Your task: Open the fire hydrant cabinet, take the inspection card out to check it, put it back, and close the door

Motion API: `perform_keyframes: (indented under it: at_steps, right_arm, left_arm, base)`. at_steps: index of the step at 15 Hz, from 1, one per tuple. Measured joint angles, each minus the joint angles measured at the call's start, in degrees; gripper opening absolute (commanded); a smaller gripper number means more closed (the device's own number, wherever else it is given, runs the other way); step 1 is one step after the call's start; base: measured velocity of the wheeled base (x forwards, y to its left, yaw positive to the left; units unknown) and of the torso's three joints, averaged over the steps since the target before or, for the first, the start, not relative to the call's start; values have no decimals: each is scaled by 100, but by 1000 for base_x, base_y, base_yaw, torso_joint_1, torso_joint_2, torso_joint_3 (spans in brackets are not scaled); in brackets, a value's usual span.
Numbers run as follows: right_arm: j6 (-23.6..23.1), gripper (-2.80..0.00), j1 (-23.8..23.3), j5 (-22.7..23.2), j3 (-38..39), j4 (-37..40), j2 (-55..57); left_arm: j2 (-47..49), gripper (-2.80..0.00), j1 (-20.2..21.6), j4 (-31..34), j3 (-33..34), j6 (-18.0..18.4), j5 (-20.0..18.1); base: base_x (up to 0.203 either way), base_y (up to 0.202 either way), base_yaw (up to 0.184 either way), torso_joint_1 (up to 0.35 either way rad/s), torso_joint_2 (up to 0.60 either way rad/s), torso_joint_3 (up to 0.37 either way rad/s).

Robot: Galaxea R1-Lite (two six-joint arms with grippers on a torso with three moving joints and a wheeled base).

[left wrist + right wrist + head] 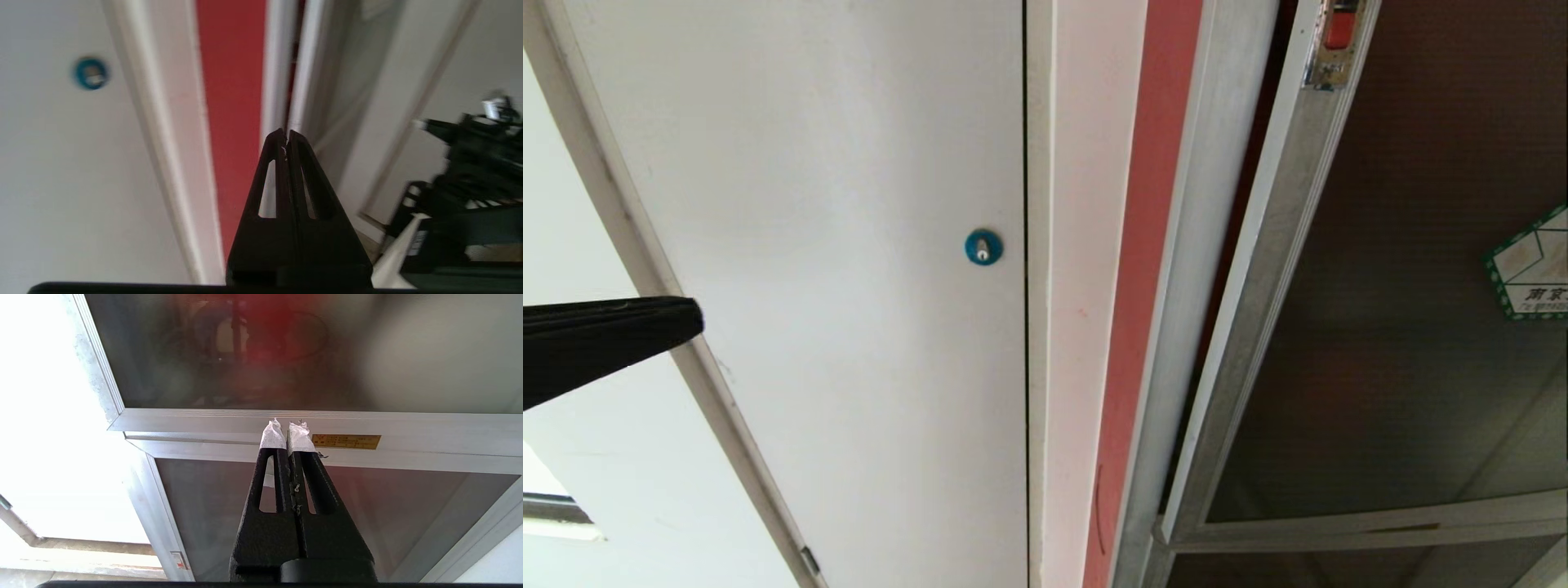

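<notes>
With the door (1405,327) of the fire hydrant cabinet (1176,245) barely ajar at right, the left gripper (286,136), fingers together, aims at its edge gap, likely to pry; right gripper (286,430) waits, fingers together.

Two grippers show: the left gripper (286,136) and the right gripper (287,430), each with two fingers pressed together. One door (1405,269) carries one sticker (1531,265) and one latch (1340,28). One blue lock (983,247) sits on one white panel (833,245).
</notes>
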Motion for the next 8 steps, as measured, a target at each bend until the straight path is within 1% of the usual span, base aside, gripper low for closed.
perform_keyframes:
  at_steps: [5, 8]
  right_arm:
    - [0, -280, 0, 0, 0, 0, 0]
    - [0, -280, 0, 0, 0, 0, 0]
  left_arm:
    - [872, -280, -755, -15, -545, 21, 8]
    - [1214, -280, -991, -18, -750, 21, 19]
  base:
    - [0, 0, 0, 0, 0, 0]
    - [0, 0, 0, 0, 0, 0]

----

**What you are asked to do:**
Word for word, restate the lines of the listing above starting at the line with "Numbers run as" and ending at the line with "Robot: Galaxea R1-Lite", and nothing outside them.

**Response to this task:**
Numbers run as follows: right_arm: j6 (-23.6..23.1), gripper (-2.80..0.00), j1 (-23.8..23.3), j5 (-22.7..23.2), j3 (-38..39), j4 (-37..40), j2 (-55..57); left_arm: j2 (-47..49), gripper (-2.80..0.00), j1 (-20.2..21.6), j4 (-31..34), j3 (-33..34), j6 (-18.0..18.4), j5 (-20.0..18.1); base: base_x (up to 0.203 either way), base_y (up to 0.202 either way), base_yaw (up to 0.184 either way), torso_joint_1 (up to 0.35 either way rad/s), torso_joint_2 (up to 0.60 either way rad/s), torso_joint_3 (up to 0.37 either way rad/s).

Robot: Galaxea R1-Lite (two six-joint arms with grippers on a torso with three moving joints and a wheeled base).

The answer has nothing more to it.